Censura prévia: só há espaço para o ultraliberalismo nas concessões públicas de rádio e TV
"Via de regra os veículos de comunicação oligopolizados usam a concessão do Estado para emplacar sua ideologia ultraliberal", diz Bepe Damasco
A radiodifusão é uma concessão pública, já que as ondas eletromagnéticas pertencem ao Estado, ao povo brasileiro. Então, a família Marinho não é dona do canal aberto da Globo, nem da Globonews e tampouco da rádio CBN, mas sim concessionária.
Em um país diverso como o nosso, seja do ponto de vista social, regional, econômico, político, cultural ou racial, as concessões de rádio e TV teriam que abrir espaços para as representações das partes que formam o complexo mosaico da sociedade brasileira.
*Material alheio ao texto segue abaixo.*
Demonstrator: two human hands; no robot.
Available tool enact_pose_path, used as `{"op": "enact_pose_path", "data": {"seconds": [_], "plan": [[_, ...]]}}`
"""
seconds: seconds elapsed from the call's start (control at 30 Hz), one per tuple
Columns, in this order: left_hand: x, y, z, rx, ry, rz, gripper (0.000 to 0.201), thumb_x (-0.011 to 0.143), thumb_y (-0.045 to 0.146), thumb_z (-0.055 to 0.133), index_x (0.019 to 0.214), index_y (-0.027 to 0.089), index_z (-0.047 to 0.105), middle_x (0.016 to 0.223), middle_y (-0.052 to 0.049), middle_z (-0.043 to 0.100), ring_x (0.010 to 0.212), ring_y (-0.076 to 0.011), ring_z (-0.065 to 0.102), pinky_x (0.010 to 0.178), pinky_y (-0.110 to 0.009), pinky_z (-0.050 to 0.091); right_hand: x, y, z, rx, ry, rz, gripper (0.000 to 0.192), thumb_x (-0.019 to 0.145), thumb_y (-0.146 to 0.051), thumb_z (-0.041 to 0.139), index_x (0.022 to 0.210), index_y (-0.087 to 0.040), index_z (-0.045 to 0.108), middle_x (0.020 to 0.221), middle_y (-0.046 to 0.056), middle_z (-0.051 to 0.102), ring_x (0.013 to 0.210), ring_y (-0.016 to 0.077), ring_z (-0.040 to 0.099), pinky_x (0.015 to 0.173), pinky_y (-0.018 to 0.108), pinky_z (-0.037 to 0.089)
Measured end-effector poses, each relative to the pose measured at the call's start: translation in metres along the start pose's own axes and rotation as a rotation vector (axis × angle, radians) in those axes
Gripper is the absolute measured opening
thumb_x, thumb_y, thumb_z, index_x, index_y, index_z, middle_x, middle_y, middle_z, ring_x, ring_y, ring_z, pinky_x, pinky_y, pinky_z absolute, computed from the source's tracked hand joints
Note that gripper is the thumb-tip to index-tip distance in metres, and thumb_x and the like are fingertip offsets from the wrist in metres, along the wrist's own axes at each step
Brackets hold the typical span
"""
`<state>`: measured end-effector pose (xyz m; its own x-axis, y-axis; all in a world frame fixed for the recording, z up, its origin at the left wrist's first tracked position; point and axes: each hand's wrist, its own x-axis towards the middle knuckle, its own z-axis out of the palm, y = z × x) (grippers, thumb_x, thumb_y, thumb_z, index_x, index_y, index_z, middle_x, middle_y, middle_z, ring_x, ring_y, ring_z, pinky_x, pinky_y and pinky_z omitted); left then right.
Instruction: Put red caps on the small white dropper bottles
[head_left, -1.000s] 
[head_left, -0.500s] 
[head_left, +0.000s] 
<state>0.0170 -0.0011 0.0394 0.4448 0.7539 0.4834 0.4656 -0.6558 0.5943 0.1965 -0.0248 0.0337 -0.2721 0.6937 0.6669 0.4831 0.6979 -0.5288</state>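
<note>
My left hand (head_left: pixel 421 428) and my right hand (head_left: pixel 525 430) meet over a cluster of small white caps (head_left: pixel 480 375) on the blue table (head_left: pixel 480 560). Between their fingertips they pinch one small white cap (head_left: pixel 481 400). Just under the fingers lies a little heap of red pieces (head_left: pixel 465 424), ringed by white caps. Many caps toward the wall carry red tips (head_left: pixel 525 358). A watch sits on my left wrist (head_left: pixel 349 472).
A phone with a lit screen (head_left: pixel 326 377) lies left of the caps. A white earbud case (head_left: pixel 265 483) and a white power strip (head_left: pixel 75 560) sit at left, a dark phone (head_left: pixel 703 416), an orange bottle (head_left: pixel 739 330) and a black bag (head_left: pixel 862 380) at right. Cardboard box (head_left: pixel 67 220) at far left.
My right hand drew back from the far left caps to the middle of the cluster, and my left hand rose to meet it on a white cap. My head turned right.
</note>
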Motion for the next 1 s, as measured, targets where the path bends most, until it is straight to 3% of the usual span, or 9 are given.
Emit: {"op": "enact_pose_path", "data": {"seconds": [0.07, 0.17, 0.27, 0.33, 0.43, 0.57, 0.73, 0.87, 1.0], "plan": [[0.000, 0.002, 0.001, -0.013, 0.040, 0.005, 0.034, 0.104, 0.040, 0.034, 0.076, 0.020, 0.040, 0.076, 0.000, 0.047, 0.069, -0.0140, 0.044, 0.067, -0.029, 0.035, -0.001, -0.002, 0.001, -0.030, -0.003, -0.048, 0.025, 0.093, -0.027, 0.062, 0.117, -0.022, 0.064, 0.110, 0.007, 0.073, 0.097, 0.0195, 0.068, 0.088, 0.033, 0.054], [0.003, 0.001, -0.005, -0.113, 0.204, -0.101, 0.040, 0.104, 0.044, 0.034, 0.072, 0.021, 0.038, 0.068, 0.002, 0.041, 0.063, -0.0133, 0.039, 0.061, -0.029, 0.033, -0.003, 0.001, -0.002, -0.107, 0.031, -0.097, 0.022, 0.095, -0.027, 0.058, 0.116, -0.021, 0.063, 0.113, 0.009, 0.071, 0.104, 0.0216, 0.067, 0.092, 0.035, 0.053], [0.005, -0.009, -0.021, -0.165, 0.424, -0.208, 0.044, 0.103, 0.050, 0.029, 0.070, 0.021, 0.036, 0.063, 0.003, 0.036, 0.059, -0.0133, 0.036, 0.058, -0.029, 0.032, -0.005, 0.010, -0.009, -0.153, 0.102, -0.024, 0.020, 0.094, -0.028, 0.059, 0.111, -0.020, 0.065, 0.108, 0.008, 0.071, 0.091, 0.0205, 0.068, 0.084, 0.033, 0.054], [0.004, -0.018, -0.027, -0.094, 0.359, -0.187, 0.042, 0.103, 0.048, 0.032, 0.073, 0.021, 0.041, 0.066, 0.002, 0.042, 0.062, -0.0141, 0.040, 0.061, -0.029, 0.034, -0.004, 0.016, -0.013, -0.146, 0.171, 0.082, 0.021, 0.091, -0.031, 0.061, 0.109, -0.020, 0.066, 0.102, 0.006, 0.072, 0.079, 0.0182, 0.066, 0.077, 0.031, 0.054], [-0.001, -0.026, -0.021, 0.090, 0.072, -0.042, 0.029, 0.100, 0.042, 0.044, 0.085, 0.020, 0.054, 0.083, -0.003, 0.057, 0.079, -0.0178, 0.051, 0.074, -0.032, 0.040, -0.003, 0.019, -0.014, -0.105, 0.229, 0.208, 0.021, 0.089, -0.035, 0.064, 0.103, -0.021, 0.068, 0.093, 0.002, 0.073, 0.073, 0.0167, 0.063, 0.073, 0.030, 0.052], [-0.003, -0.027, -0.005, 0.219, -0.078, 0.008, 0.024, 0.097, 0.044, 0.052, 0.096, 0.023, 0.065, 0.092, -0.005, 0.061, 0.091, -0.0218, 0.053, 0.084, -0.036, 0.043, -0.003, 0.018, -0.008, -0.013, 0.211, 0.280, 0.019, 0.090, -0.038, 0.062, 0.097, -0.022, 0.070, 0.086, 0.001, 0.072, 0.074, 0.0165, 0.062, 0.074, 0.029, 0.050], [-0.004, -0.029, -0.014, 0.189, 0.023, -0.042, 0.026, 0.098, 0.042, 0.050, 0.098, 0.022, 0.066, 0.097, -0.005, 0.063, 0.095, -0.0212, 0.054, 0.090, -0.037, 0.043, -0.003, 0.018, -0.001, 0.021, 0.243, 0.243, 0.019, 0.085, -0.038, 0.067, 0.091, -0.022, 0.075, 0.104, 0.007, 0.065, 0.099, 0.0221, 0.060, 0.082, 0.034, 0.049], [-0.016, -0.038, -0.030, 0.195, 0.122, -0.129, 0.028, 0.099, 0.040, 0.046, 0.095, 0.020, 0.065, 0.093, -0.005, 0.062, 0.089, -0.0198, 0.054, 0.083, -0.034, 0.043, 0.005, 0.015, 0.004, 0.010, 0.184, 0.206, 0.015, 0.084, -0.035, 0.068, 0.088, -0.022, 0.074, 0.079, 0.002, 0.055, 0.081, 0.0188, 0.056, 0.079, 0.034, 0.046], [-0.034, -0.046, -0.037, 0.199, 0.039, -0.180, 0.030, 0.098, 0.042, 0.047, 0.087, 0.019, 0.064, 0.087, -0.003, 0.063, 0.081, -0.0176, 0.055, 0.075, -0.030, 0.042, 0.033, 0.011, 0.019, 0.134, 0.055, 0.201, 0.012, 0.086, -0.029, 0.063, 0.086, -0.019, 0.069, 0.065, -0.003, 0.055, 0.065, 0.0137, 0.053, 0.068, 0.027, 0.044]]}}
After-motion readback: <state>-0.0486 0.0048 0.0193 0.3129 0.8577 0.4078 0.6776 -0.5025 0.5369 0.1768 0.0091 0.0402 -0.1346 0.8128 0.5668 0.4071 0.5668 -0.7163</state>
Mas não é nada disso que acontece. Ao contrário, via de regra os veículos de comunicação oligopolizados usam a concessão do Estado para emplacar sua ideologia ultraliberal, sua visão de mundo excludente e elitista.
Vamos focar na questão econômica.
A armadilha é a seguinte: repetir como mantras "os agentes econômicos isso", "os agentes econômicos aquilo", "o mercado é contra o pacote de cortes de gastos", "as bolsas caem e o dólar sobre por causa de decisões do governo" ou "o mercado vê com bons olhos nova reforma da Previdência", para fazer crer que a economia se resume a isso.
Desgraçadamente, essa empulhação engana muita gente.
Não é por acaso que as variáveis de fato importantes da economia, como produção, consumo, salário e emprego são sempre relegadas ao segundo plano no noticiário, quando não ignoradas completamente.
Repare que só são convidados pela GloboNews e CBN, para comentar decisões econômicas de governo ou projetos em discussão no Congresso Nacional, economistas ligados a corretoras de valores, fundos e assessorias de investimento, além de tecnocratas de todo o ecossistema do rentismo. Sem falar no samba de uma nota dos comentaristas de economia, 100% alinhados ao mercado financeiro. Não há o mínimo espaço para o dissenso.
Condenam à invisibilidade a corrente econômica desenvolvimentista, a mais exitosa do Brasil, cujas teses aplicadas às políticas de governo ao longo do tempo respondem pela industrialização do país, pelo nosso desenvolvimento tecnológico e por situar a economia brasileira entre as dez maiores do planeta. O desenvolvimentismo guiou também o presidente norte-americano Franklin Roosevelt, no seu New Deal, e a implantação do estado de bem-estar social na Europa, no pós-guerra.
Professores, mestres e doutores da Unicamp e da UFRJ, para citar apenas dois dos principais bastiões do desenvolvimentismo, são excluídos do debate econômico nas programações de rádios e TV voltadas para as questões econômicas. As emissoras chegam ao cúmulo da desfaçatez ao organizar mesas de discussão com três, quatro convidados, todos da escola neoliberal.
Ao virar as costas para o direito constitucional que as pessoas têm de se informar, e formarem opinião, a partir do conhecimento de visões diferenciadas, os veículos de comunicação fraudam o interesse público, além de empobrecer e mediocrizar o debate sobre os rumos do país.
E haja desinformação com propósito político.
Na semana passada, a imprensa comercial liderada pelas Organizações Globo esperneou contra a proposta do governo Lula de isentar de Imposto de Renda quem ganha até R$ 5 mil reais, uma promessa de campanha de Lula. Como não suportam ver os de baixo melhorar de vida, nem que seja um pouquinho, inventaram que a medida vai corroer ainda mais as contas públicas.
Se ouvido por eles, qualquer estudante de economia poderia explicar que a ampliação da faixa de isenção em questão se enquadra como tributação neutra, já que seria compensada por uma escala de taxação de até 10% sobre os rendimentos acima de R$ 600 mil por ano. Ou seja, o impacto fiscal é zero.
E tem coisa mais grave: o distinto público acaba sendo bombardeado por imbecilidades ultraliberais inacreditáveis, pronunciadas em tom professoral por ditos especialistas, tais como "desemprego abaixo de 10% é um risco para o país, porque pressiona a inflação" ou "crescimento excessivo do PIB acaba sendo ruim, já que aumenta o consumo e, consequentemente, os juros".
Pensam que o nosso ouvido é penico.
* Este é um artigo de opinião, de responsabilidade do autor, e não reflete a opinião do Brasil 247.